Disc piracy cases soar 94pc as girls recruited for sales

PUBLISHED : Saturday, 15 December, 2001, 12:00am
UPDATED : Saturday, 15 December, 2001, 12:00am

The number of video-disc piracy cases has almost doubled this year, with officials particularly concerned over a six-fold increase in the number of young girls involved in the trade.

One of the girls, arrested three times, was aged 11.

Assistant Commissioner of Customs and Excise, Poon Yeung-kwong, said the number of piracy cases detected in the first 11 months of the year soared 94 per cent to 11,506 from 5,921 for the whole of last year.

He put the rise down to an increased number of raids, rather than a rising incidence of piracy, but said officials were concerned about the surge in the number of teenagers engaged in the illegal trade. The number of juveniles aged under 16 arrested increased eight per cent from 233 for the whole of last year to 253 up to the start of this month.

Among the juveniles, the number of girls went from 13 last year to 91. The youngest was aged 11 and was caught selling pirated discs three times within two weeks in Mongkok during the summer holidays. She has been prosecuted and sent to a girls' home.

'We're concerned about the problem. It may be because it's quick money. They are usually being approached at places like the game centres and offered pay of $250 to $350 a day,' said Mr Poon.

Frontline Customs officers found that while in the past it was usually boys selling pirated DVDs or VCDs at hawker stalls, more girls were now being seen manning the stalls, with the boys keeping a lookout.

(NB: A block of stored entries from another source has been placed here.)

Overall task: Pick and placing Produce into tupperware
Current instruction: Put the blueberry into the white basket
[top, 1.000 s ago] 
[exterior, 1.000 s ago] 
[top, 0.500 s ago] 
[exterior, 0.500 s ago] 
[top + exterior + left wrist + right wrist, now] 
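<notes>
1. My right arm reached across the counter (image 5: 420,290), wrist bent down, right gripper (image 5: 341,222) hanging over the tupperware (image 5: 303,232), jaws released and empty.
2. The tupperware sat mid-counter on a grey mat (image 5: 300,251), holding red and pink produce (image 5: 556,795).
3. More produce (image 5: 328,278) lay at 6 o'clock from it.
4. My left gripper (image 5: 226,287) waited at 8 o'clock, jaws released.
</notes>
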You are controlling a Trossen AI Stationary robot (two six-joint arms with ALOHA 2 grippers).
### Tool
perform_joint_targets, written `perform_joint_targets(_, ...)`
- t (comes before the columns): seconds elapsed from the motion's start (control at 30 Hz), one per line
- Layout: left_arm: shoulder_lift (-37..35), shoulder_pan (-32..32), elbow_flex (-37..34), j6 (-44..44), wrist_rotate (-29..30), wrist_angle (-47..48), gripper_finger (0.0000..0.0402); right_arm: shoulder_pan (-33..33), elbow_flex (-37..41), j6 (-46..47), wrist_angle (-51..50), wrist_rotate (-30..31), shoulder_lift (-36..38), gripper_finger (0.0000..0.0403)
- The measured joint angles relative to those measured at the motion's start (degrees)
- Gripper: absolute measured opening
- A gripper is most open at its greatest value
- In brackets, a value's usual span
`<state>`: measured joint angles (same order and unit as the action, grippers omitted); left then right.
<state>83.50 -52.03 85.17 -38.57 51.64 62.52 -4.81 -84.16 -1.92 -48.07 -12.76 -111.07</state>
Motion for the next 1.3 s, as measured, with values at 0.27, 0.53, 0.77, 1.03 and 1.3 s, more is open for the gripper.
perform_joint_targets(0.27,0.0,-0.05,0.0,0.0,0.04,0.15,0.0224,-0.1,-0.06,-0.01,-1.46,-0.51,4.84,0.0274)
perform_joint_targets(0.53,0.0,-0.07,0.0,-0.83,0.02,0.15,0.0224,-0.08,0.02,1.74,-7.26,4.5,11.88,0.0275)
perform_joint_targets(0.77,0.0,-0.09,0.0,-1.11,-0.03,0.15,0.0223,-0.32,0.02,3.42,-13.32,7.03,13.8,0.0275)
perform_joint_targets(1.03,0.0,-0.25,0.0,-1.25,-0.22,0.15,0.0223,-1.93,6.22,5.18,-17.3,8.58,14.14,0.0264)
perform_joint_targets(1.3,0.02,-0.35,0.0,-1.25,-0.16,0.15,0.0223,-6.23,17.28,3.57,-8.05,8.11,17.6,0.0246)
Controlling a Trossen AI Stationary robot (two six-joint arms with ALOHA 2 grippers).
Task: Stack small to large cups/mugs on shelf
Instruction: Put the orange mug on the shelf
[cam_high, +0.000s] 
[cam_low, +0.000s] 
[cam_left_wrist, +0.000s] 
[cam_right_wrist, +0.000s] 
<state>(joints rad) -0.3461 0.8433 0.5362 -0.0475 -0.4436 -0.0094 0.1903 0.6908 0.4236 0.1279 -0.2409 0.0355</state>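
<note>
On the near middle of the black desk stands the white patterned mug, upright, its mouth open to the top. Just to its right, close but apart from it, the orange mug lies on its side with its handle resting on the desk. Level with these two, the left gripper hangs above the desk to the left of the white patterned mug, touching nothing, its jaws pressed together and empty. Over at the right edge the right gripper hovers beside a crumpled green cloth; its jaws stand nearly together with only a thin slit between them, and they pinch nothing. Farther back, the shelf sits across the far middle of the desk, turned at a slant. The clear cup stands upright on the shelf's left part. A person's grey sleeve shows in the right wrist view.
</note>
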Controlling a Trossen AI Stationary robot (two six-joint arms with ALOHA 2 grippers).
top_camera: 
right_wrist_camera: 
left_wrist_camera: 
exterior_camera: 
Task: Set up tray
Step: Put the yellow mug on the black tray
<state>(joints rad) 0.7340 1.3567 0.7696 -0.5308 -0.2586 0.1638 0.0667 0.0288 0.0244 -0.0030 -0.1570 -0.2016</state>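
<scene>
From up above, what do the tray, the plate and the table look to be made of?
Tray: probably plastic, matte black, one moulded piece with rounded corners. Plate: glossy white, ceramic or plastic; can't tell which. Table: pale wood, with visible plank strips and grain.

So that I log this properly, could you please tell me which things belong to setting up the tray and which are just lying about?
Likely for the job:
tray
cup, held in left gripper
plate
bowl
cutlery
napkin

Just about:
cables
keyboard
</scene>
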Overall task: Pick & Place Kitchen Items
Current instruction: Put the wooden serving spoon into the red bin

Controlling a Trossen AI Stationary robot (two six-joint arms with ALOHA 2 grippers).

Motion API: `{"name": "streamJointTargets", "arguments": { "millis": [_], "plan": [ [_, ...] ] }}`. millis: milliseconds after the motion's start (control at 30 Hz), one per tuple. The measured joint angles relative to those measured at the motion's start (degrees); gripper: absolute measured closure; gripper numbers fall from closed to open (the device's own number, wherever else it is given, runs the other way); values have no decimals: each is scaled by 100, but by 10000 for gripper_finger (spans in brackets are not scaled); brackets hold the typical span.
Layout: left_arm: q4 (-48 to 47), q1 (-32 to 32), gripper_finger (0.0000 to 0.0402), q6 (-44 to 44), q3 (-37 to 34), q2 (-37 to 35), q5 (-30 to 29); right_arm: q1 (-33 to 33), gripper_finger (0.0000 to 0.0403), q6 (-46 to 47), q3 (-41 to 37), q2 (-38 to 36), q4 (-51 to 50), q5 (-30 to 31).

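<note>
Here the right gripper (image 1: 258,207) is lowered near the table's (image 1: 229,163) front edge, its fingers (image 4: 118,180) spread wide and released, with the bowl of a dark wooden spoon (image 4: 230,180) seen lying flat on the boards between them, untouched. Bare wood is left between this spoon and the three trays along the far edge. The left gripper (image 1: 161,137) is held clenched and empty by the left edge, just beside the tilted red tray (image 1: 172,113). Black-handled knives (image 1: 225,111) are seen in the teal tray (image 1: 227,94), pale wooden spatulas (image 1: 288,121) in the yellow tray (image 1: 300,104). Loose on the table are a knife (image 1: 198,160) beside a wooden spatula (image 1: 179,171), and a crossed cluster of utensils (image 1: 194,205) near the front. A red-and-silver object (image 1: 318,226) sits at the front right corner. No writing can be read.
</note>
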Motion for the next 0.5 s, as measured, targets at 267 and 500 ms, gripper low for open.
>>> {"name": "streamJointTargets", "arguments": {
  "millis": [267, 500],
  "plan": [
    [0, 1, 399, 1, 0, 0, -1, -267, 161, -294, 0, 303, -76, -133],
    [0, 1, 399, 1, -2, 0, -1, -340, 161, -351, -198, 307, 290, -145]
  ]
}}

The department's investigation into the juveniles' cases found half of them came from broken families and about 10 per cent of them had previously committed minor offences such as shoplifting.

Seven teenagers aged 13 and 14 have been arrested in three days of anti-piracy raids. About 145,000 pirated discs were seized in the operation, including the blockbuster Harry Potter and the Sorcerer's Stone, which is not on general release in Hong Kong until Thursday.

Mr Poon said officers would step up raids during the Christmas holidays and were studying if they could refer some marginal-case teenagers to Government social workers for follow-up counselling.

The number of small centres raided where discs are copied - which have apparently replaced large production plants - increased from seven last year to 42 in the first 11 months of this year. Mr Poon also said this was due to an increased number of raids.

Mr Poon said a drop in the number of pirated discs seized - from 8.4 million last year to 8.2 million this year - showed piracy was on the wane. The number of people arrested for piracy-related activities dropped eight per cent from last year's 2,751 to 2,530 in the first 11 months of this year.